Lots of work in Learning from Demonstration (LfD) have been done with the purpose of learning low-level motion primitives. In contrast to those approaches, here the possibilities of the high-level composition of primitives using dynamic behavior trees have been investigated. Starting with the set of python primitives, in order to mimic the behavior, optimal tree structure and optimal activation pattern laws need to be revealed, where the optimality is defined with respect to the standard LfD loss.

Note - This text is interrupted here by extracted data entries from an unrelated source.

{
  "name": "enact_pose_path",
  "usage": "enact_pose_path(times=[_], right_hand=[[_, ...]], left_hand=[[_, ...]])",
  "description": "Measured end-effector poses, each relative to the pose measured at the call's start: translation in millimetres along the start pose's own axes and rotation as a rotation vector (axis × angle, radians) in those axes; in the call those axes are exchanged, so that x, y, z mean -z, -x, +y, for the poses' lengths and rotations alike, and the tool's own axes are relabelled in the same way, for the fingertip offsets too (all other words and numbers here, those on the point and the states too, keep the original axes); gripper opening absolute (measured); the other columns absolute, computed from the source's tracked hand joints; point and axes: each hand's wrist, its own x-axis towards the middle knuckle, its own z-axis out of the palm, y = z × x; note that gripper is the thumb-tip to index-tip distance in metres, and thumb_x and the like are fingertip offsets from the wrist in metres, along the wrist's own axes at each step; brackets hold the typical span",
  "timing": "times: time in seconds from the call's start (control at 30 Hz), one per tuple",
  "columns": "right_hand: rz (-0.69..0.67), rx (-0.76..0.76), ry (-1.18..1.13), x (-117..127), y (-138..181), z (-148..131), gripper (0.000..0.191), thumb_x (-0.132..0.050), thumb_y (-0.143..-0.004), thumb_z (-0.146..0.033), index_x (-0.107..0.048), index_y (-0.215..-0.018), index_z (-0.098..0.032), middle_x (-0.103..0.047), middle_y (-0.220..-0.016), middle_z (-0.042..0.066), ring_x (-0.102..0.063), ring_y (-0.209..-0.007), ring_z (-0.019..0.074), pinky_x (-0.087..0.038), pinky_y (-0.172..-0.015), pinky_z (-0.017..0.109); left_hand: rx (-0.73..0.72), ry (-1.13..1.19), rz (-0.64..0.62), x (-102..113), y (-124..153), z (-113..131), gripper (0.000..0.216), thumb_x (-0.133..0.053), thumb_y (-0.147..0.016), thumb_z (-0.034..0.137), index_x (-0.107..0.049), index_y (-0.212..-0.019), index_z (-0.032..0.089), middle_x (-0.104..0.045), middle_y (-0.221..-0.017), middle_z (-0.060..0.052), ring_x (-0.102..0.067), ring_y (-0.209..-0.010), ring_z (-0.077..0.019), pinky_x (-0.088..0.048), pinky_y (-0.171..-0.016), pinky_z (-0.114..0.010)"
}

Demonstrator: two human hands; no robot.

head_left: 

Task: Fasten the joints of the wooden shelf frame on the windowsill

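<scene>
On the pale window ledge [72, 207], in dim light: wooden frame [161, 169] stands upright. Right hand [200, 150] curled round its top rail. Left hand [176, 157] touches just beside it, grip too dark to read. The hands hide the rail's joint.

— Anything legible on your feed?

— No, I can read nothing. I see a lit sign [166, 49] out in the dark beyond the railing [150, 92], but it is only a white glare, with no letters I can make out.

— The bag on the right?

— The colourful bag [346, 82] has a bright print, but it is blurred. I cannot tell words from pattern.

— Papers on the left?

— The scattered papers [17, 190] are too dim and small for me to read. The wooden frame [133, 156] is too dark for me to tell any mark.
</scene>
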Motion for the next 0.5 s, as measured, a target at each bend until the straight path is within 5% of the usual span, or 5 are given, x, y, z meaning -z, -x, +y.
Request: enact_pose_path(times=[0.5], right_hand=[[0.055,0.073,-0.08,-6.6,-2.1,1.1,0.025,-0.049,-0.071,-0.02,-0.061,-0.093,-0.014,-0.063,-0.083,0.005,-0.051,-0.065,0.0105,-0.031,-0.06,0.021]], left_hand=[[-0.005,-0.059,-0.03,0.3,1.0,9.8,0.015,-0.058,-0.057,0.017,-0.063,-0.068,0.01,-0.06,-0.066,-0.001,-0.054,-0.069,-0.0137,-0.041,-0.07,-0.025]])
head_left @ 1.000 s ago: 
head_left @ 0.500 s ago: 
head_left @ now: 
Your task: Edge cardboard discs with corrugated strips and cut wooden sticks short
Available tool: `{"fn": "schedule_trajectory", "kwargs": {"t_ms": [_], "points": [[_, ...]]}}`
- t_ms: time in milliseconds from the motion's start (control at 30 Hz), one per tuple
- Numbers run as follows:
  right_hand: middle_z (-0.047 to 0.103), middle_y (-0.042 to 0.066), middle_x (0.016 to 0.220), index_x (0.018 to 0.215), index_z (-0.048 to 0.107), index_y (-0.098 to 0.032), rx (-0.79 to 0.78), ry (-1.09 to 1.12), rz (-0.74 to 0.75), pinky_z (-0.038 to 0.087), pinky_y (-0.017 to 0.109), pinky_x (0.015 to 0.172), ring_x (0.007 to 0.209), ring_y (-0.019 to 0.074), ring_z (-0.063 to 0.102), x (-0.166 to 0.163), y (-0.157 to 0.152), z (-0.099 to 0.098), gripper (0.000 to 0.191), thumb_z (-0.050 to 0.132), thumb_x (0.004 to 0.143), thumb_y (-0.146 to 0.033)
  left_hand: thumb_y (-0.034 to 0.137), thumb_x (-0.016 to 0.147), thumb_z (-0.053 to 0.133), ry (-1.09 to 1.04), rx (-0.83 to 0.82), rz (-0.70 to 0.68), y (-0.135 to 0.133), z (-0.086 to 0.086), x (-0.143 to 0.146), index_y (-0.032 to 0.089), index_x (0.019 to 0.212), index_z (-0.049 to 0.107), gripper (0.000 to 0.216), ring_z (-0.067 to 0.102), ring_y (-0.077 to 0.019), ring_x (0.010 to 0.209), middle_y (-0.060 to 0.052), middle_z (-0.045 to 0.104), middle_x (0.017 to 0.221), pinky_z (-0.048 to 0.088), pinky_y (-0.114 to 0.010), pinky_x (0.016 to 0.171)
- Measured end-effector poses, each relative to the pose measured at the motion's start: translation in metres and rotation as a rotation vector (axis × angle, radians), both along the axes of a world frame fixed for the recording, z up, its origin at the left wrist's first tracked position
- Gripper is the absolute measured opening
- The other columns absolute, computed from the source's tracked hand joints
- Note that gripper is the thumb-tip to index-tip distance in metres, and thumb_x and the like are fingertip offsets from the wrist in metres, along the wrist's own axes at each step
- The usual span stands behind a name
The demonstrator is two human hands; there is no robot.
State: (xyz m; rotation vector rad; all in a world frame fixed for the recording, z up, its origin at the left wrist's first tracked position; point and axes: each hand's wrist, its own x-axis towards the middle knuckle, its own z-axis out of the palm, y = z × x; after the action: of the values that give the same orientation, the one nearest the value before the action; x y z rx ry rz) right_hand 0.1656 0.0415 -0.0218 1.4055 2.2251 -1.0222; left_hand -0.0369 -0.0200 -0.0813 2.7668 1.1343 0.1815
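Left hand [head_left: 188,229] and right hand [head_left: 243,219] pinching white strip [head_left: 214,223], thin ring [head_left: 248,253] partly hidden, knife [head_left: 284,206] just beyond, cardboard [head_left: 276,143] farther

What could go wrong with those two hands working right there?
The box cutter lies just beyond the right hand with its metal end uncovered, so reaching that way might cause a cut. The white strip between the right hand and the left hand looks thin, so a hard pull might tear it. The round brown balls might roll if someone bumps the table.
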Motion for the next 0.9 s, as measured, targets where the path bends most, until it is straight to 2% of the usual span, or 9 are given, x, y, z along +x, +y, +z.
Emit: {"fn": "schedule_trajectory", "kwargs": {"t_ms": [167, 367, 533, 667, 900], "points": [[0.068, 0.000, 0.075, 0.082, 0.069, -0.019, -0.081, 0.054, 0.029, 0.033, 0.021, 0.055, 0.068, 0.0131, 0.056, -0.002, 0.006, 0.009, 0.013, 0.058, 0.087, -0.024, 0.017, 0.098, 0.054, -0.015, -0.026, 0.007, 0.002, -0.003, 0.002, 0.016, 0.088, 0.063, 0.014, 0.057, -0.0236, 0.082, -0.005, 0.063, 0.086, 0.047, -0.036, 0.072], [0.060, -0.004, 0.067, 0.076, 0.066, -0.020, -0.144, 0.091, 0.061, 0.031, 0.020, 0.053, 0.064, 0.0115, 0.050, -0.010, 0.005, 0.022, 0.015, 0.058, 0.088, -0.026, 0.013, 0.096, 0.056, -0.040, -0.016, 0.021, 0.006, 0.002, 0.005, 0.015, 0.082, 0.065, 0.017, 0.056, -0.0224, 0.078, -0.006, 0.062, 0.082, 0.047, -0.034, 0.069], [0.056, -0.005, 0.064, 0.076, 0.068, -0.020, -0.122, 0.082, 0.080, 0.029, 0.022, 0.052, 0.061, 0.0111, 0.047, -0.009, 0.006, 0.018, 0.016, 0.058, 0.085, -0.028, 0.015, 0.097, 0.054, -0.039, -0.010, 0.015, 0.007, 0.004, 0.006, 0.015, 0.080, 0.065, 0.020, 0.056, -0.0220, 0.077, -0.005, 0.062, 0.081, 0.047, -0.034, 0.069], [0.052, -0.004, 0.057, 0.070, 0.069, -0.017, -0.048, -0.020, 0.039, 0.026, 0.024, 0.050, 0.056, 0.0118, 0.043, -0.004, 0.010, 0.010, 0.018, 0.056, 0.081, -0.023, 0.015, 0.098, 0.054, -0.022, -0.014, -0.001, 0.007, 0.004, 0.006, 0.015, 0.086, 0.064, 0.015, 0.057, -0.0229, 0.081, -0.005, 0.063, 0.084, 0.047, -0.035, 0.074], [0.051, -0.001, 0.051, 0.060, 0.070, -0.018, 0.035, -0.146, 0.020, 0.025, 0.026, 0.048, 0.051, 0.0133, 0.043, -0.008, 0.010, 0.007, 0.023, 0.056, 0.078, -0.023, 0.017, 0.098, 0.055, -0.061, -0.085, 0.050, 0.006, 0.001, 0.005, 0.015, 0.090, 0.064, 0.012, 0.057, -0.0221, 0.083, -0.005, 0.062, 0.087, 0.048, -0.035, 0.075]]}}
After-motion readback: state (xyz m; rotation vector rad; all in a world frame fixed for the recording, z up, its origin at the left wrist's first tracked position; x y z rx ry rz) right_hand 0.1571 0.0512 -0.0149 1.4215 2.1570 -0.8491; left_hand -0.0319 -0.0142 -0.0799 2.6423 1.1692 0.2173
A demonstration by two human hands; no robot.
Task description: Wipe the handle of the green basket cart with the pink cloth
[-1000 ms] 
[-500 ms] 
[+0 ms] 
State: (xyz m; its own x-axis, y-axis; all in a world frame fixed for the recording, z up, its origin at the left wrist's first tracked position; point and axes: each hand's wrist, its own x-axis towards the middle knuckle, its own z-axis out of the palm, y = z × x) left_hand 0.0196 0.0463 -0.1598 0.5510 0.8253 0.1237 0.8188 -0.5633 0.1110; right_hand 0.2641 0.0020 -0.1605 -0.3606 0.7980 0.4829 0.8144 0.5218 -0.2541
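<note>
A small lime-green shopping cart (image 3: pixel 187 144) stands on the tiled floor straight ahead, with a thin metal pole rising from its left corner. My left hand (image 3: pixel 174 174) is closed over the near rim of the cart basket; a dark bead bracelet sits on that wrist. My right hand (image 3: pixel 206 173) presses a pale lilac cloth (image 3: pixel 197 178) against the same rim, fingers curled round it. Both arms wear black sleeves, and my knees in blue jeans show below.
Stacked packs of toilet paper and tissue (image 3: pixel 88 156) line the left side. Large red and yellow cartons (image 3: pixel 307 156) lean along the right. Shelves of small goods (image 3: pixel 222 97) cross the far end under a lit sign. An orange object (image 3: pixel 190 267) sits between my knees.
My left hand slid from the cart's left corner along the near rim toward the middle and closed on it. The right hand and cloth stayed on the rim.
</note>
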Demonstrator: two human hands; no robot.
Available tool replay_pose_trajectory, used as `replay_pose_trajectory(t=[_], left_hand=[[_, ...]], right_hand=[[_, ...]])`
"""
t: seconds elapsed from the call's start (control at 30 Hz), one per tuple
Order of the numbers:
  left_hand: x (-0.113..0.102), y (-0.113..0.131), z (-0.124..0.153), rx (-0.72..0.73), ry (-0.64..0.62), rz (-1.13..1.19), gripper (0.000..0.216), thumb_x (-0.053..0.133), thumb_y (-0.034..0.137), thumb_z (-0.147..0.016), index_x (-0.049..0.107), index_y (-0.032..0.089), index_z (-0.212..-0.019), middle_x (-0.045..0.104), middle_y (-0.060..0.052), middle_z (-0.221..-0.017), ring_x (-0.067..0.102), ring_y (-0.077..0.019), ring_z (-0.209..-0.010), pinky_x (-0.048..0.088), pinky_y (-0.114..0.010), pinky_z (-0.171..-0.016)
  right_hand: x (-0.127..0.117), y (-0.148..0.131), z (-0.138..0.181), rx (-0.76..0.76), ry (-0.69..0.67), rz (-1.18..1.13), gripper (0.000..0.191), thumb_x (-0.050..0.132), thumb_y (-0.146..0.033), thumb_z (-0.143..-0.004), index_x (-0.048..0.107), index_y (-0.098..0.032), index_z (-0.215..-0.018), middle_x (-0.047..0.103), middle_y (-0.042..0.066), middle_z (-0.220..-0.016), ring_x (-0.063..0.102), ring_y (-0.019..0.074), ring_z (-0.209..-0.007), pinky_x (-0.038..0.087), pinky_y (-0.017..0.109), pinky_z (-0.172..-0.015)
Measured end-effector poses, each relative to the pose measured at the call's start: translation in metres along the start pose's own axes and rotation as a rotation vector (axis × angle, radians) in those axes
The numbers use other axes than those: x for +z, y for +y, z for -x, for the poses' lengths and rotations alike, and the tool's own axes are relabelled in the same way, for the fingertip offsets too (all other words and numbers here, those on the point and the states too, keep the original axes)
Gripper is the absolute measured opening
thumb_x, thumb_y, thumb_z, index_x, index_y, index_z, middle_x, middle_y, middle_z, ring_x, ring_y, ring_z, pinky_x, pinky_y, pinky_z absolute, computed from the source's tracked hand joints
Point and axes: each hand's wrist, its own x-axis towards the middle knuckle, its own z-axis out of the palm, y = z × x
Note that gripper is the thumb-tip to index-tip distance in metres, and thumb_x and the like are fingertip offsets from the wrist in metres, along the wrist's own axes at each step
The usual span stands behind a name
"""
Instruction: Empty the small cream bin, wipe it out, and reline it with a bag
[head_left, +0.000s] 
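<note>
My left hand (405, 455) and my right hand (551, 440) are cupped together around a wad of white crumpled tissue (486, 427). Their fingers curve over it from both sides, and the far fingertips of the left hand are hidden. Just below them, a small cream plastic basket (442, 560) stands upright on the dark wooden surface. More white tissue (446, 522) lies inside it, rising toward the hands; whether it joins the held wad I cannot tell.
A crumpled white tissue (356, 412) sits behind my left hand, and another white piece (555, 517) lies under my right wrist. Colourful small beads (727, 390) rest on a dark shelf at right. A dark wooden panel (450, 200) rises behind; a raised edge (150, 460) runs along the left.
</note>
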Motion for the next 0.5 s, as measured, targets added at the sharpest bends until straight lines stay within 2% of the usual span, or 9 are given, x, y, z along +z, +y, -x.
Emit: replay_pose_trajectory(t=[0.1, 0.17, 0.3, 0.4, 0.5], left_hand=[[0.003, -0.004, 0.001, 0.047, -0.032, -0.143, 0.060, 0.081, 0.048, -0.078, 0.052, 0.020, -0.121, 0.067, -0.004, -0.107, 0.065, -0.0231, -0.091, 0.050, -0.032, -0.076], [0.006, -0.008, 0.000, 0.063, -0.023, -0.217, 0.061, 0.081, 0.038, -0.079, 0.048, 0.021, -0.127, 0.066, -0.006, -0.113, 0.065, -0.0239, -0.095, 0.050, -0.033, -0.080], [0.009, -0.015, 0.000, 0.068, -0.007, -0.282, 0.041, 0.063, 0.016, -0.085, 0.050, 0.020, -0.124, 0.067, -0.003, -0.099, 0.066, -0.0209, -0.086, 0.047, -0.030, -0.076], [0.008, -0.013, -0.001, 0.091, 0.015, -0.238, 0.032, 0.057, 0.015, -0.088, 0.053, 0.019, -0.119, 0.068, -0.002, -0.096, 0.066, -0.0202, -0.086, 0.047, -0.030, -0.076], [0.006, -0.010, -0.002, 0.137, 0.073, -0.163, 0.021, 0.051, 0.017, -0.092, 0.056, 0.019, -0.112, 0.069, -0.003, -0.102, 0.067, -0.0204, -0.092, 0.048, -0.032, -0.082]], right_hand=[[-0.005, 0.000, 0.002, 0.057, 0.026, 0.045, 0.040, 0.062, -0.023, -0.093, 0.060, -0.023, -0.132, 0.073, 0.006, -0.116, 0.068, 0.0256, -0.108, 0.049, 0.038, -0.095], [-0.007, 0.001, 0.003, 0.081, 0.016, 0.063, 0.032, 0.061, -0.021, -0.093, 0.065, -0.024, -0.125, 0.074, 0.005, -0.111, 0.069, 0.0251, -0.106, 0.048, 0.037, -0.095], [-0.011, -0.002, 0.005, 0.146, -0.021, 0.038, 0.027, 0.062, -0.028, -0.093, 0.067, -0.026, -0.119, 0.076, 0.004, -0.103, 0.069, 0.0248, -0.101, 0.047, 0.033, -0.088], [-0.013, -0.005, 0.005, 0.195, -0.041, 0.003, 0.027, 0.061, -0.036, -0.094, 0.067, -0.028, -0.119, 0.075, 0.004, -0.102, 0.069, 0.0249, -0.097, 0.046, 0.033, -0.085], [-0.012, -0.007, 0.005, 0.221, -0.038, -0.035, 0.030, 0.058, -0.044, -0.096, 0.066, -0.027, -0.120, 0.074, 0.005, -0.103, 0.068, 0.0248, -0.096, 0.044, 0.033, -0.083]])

Our focus here is not on the low-level learning of individual motions, rather on learning high-level action composition. We start from the precoded set of primitives and map a demonstration to a tree of this primitives. The aim is not to reproduce every demonstration one can imagine, rather demonstration from the finite set of given primitives. The results have shown, that the learned tree is capable to reproduce, besides the behavior which has been demonstrated, also the high-level behaviors which haven’t been demonstrated. Therefore, the learned behavior tree is capable to successfully adapt to the unseen situations, which accounts to the inherent reactive feature of the dynamic behavior trees.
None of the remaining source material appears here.